• _Work instruction_
For the listing below, work out the number of lines that hold "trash" and return that number alone.

• _Dataset section_
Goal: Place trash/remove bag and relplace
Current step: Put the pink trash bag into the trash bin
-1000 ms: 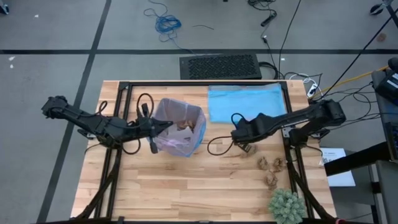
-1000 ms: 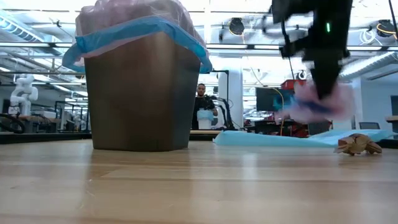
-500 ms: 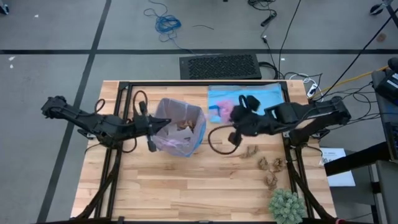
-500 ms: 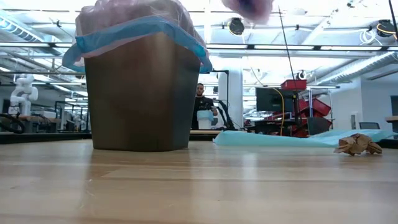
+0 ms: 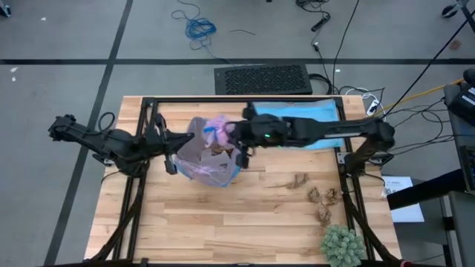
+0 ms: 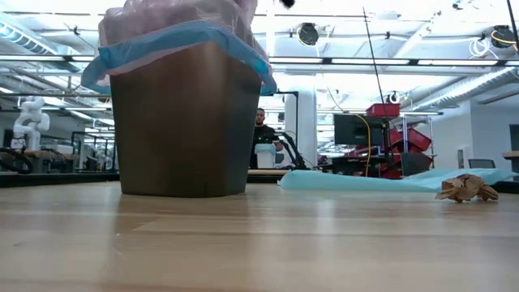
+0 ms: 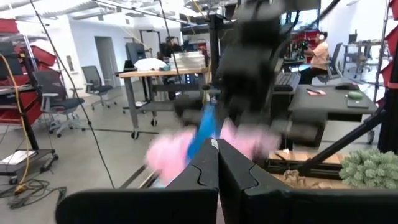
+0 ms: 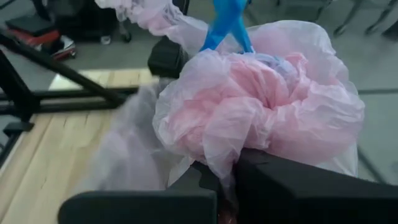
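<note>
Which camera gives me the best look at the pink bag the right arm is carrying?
The right wrist view: the pink bag fills the picture, bunched and pinched in the right gripper. The high view shows a small wad over the bin. The left wrist view blurs it. The low view misses it.

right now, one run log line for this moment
right gripper: shut on bag, over bin | left gripper: shut at bin rim | wads: on table

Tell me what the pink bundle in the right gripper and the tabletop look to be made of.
Pink bundle: looks like thin translucent plastic film, slightly glossy; it crinkles into soft folds and light passes through. The right gripper is shut on it. Tabletop: appears to be light wood planks with a smooth finish; grain and board seams show.
</note>
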Action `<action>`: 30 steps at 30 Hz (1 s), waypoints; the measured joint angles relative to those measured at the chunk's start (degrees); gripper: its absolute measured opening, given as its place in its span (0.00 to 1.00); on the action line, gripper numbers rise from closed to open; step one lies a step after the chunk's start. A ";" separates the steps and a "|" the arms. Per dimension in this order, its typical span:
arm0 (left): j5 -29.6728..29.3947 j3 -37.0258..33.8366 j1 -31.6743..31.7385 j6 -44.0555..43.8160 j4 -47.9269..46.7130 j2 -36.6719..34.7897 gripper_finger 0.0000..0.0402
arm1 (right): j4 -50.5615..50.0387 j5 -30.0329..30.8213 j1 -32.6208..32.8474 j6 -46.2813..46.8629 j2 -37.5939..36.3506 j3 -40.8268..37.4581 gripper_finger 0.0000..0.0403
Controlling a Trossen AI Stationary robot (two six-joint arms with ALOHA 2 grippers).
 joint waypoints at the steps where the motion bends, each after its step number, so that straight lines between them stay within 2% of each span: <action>1: 0.00 0.00 0.00 0.00 -0.13 -0.17 0.00 | 0.12 -1.91 -0.92 0.22 1.28 0.00 0.00; 4: 0.00 0.00 0.00 0.00 -0.91 -0.32 0.00 | -2.80 -5.89 -3.06 2.11 5.25 1.88 0.00; 8: -0.02 0.00 0.00 -0.13 -2.33 -0.32 0.00 | -11.41 -6.49 -4.08 4.05 11.43 9.36 0.05; 11: -0.05 0.01 0.00 -0.15 -2.32 -0.06 0.00 | -16.13 -7.35 -3.45 1.53 15.96 15.48 0.17; 18: -0.09 0.02 0.00 -0.29 -2.40 1.03 0.00 | -23.45 -7.52 -2.43 -1.29 22.53 27.28 0.56; 21: -0.09 0.02 0.00 -0.53 -2.60 0.97 0.00 | -27.89 -7.51 -2.47 -2.86 23.35 29.83 0.65; 25: -0.09 0.02 0.00 -0.58 -3.54 1.03 0.00 | -32.46 -7.55 -2.76 -3.40 23.31 31.60 0.68; 30: -0.09 0.02 0.00 -0.57 -3.56 1.03 0.00 | -33.05 -7.56 -3.05 -3.48 23.29 33.85 0.58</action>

• _Exercise output_
2